After locating "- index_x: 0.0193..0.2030" in the listing below, copy that line and each one after it exactly, ending with the line that has "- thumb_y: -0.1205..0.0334".

----------

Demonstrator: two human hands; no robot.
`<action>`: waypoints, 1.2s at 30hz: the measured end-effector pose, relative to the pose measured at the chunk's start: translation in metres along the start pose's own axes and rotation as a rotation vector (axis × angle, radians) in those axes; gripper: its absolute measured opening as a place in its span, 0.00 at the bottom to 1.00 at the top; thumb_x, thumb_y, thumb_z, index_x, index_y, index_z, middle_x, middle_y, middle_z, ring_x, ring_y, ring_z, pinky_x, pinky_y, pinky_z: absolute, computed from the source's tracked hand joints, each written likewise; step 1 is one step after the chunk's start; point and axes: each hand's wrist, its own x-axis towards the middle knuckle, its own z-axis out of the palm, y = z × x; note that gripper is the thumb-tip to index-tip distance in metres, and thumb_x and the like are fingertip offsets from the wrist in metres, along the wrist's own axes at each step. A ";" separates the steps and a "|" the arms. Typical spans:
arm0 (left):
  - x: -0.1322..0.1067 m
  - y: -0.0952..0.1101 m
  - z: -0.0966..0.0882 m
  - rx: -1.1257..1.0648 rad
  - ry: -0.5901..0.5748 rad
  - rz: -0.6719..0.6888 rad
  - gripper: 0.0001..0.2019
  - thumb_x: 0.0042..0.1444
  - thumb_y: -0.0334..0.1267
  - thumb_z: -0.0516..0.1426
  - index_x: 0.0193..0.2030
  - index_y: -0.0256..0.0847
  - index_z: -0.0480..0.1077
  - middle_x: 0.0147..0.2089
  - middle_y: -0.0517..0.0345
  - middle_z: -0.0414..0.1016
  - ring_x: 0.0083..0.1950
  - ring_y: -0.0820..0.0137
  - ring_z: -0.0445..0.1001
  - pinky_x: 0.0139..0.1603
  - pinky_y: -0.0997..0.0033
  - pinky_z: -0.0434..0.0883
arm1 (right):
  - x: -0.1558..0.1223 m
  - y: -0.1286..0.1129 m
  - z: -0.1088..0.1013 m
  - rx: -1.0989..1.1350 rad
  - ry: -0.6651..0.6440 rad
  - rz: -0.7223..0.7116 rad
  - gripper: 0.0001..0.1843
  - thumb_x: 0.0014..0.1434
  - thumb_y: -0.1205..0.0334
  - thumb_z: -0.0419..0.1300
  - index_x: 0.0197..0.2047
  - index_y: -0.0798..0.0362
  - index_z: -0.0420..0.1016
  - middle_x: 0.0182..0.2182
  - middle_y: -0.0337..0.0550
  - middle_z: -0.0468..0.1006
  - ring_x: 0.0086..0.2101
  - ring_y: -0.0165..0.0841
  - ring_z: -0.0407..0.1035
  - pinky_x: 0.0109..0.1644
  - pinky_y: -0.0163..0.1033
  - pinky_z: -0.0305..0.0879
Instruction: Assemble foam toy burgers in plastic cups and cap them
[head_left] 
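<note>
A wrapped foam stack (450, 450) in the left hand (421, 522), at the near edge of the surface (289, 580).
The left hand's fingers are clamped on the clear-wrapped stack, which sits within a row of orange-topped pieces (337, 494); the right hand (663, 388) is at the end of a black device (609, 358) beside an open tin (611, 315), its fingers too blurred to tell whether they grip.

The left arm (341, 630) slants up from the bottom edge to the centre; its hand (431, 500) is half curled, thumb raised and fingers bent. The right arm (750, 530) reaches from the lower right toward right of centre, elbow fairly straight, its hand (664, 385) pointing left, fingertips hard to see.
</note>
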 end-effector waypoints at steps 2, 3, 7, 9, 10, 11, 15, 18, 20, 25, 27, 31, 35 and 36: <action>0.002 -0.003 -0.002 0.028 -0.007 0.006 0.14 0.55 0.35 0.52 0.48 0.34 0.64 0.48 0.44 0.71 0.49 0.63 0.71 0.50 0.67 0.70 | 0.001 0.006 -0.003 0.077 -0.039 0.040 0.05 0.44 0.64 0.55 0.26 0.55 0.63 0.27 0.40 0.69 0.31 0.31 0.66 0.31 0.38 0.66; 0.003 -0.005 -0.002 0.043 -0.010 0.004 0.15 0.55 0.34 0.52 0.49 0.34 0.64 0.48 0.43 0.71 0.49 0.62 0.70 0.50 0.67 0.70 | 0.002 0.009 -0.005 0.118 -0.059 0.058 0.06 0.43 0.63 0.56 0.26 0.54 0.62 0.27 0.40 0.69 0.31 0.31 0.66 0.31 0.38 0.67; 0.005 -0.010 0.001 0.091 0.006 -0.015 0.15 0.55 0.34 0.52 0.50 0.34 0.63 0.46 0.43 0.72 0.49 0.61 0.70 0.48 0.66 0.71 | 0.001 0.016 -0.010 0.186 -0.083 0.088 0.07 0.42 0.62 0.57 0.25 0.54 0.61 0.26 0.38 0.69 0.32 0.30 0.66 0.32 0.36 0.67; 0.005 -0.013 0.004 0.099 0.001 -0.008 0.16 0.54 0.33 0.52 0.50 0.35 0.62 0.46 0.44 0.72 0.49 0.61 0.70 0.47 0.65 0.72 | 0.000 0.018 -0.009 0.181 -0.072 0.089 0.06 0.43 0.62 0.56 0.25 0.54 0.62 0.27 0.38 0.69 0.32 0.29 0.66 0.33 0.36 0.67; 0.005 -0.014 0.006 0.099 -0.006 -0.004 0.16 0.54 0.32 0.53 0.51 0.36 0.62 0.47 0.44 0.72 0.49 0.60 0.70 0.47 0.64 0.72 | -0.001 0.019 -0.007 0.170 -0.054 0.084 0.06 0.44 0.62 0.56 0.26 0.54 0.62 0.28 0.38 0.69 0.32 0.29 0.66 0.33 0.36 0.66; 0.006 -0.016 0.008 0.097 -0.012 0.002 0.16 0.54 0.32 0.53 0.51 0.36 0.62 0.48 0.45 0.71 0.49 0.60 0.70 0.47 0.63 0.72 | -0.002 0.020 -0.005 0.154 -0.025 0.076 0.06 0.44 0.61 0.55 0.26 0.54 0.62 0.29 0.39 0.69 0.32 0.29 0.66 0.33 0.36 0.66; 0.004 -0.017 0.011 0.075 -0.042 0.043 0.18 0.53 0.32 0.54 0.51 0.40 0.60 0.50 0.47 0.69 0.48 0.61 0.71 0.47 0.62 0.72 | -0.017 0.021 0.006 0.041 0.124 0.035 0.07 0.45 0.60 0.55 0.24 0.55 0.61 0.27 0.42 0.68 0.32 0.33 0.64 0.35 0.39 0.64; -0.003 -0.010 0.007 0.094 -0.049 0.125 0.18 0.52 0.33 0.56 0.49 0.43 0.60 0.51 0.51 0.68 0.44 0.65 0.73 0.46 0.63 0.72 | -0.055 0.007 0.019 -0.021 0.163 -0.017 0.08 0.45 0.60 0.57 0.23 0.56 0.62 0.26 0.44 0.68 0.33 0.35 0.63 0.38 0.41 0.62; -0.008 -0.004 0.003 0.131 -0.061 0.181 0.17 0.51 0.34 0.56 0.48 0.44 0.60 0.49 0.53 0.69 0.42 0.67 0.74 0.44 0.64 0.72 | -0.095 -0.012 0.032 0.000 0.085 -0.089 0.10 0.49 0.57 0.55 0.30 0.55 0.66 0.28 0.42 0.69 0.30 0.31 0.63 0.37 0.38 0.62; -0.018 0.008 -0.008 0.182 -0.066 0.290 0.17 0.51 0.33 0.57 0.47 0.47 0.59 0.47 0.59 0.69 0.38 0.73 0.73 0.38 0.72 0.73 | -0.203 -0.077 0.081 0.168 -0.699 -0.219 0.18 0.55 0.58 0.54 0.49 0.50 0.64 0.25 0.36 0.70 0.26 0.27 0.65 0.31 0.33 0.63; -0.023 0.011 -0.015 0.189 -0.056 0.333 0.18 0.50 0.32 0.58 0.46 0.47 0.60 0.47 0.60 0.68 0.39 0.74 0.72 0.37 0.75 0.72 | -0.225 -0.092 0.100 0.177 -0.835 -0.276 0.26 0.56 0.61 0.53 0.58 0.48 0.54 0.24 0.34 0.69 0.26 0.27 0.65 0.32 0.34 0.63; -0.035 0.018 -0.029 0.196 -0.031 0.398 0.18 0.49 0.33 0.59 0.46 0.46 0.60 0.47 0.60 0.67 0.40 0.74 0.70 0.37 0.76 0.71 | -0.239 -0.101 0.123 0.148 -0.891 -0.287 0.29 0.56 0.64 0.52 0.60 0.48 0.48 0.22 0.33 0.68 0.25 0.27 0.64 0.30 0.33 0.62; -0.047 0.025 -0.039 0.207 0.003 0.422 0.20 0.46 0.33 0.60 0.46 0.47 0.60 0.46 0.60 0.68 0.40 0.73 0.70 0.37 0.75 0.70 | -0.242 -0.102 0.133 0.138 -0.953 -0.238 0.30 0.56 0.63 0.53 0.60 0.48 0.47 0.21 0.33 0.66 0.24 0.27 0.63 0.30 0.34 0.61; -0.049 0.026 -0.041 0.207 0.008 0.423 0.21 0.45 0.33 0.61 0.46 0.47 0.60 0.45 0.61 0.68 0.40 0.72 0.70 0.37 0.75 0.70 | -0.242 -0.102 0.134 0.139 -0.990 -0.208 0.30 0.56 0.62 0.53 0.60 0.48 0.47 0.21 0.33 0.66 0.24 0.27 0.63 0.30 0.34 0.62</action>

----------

◆ Result ◆
  - index_x: 0.0193..0.2030
  - index_y: -0.0256..0.0847
  - index_z: -0.0480..0.1077
  - middle_x: 0.0147..0.2089
  - middle_y: -0.0517..0.0345
  - middle_z: -0.0414..0.1016
  - ring_x: 0.0083..0.1950
  - ring_y: -0.0820..0.0137
  - ring_z: -0.0445..0.1001
  - pinky_x: 0.0139..0.1603
  - pinky_y: -0.0997..0.0033
  - pinky_z: -0.0434..0.0883
arm1 (right):
  - x: -0.1558..0.1223 m
  - y: -0.1286..0.1129 m
  - z: -0.1088..0.1013 m
  - rx: -1.0989..1.1350 rad
  - ry: -0.6651..0.6440 rad
  - rz: -0.7223..0.7116 rad
  - gripper: 0.0001..0.1843
  - thumb_x: 0.0014..0.1434
  - thumb_y: -0.1205..0.0334

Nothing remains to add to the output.